Well, for queries with lots of ANDs you'll get a lot of results that
the client will have to drop.  Distributing the boolean nature of the
query will get those bad results dropped much earlier, meaning the
network will have to do less work.

> "OR" is trivially implemented by doing multiple searches, and "NOT" could be 
> implemented theoretically but was not in the current code since we would need 
> the ability to "revoke" results (X matches when we get back A, but does no 
> longer match when we get back B _later_).

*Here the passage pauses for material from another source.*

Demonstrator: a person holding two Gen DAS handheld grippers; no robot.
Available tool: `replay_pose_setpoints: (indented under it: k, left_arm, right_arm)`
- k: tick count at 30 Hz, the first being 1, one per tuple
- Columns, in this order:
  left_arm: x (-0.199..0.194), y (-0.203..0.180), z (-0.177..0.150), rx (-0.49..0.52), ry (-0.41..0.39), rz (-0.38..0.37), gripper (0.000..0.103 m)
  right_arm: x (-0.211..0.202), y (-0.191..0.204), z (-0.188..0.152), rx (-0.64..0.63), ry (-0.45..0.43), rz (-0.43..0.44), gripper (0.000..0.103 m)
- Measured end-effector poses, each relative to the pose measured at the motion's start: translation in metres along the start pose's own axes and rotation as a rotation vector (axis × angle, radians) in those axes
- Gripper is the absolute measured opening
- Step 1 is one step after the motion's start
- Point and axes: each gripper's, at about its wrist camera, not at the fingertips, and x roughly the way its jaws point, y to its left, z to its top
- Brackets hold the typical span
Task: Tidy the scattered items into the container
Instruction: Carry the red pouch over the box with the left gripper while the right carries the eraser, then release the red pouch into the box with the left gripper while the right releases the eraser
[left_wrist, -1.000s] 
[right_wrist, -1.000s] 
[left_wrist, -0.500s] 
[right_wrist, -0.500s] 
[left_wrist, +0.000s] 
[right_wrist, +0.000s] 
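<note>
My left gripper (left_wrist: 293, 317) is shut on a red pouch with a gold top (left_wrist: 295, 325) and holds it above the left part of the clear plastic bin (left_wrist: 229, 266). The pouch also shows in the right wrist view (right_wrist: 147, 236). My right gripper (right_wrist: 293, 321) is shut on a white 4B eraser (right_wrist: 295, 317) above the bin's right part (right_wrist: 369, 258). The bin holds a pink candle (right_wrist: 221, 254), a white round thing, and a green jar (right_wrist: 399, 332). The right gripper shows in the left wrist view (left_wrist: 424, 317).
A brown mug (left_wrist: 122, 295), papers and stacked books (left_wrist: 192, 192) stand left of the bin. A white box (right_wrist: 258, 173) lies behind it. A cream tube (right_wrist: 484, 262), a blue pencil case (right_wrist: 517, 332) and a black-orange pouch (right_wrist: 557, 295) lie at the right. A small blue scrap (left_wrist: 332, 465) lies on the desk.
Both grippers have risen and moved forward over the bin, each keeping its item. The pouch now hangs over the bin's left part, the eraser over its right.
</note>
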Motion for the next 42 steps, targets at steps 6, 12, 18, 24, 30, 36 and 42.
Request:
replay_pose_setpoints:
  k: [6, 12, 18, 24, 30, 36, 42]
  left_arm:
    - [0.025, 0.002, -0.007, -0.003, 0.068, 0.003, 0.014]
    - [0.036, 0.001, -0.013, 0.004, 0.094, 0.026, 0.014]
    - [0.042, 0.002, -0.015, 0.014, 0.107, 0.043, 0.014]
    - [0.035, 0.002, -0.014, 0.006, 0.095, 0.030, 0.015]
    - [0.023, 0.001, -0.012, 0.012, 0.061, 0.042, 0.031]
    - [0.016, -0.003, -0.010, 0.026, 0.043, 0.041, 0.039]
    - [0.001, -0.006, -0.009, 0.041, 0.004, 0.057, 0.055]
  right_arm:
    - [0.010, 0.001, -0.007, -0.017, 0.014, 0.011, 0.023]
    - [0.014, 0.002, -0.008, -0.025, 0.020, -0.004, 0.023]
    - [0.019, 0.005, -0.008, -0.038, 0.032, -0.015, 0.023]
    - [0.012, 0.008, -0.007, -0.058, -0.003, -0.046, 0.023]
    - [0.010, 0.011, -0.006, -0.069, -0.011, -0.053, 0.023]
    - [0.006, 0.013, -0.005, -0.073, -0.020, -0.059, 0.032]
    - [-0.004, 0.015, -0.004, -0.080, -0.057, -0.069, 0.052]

Well, other than the trivial OR, any boolean logic search will requre
caching of results at some point.  If the logic of the search is
distributed, the caching will be too.  When the logic is done entirely
by the client current way the caching must be done by the client as

Hmm, you know I've just thought of another way to think about the
distributed searches: Finite sets.  A search for "A" results in a
finite set of all the RBlocks and SBlocks with keyword "A"; "A"'s
result set.  Boolean searches simply do set arithmatic on the result
sets of the keywords (i.e. the result set of "A OR B" is the union of
the result sets for "A" and "B", the result set "A AND B" is the
intersection of their result sets and "A AND NOT B" is the difference
between the result sets).

>                               I felt that it was more reasonable 
> for the user to see all search results instantly and that it would be 
> counter-intuitive (and difficult to code) if we had to remove them from the 
> screen again.  But "NOT" (and "OR") can certainly be done without touching 
> anything but the AFS CLI/GUI code.   I'm just not sure if that would not 
> complicate the interface more than what the additional expressiveness would 
> be worth.

Well, I don't think you'd ever have to revoke results you'd already
sent. After all, searching is expected to be imperfect.  There will
never be any way to be sure that none of the results of your "A AND
NOT B" search are stored somewhere under keyword "B".  But you also
can't know that you have found all the possible results that are
stored under keyword "A".  If a a node (or the client) finds out about
a result for "B" after it's already sent on the data found under "A",
*that's just too bad*.  It will have to drop that reply on the floor,
just like it will during a normal search when a reply after the
query's indirection info has been squeezed out of the routing table.

In fact, a node handling a boolean query should cache recieved
responses for as long as possible, so as to get the greatest accuracy.
Only when the TTL runs down and the routing information is about to be
dropped would the logic be checked on the cached data.

Steven Barker                                      address@hidden
  Tact in audacity is knowing how far you can go without going too far.